▶ What is needed:
Locate the string "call" in the listing below. Copy every line where it is found.
▼
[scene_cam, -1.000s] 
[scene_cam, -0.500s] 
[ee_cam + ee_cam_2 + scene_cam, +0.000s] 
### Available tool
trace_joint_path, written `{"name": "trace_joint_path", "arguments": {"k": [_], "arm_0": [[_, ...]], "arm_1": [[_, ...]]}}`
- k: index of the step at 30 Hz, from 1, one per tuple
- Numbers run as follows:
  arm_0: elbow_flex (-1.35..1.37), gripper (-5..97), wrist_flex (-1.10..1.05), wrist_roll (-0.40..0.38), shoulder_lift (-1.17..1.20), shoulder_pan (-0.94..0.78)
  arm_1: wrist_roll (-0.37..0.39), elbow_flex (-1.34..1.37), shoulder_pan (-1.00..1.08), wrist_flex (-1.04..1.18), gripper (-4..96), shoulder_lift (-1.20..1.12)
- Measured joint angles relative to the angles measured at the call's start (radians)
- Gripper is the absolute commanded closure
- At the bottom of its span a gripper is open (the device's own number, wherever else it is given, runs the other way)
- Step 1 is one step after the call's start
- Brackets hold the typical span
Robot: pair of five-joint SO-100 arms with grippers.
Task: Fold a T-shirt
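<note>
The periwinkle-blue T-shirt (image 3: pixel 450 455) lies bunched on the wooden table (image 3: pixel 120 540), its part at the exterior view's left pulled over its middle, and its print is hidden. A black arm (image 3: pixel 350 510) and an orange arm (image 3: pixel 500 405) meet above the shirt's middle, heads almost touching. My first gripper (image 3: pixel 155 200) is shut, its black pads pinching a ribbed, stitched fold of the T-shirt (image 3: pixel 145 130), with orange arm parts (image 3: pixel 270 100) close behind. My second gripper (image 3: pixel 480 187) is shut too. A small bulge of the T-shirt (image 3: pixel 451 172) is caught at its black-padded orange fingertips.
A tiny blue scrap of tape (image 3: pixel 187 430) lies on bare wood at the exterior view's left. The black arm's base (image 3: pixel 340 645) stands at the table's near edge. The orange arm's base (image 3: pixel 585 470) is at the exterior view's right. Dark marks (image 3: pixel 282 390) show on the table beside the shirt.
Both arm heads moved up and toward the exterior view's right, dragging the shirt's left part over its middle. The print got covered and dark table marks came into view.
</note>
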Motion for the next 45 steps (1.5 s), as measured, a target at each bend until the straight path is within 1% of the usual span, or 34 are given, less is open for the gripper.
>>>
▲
▶ Answer to this task:
- Measured joint angles relative to the angles measured at the call's start (radians)
- Step 1 is one step after the call's start

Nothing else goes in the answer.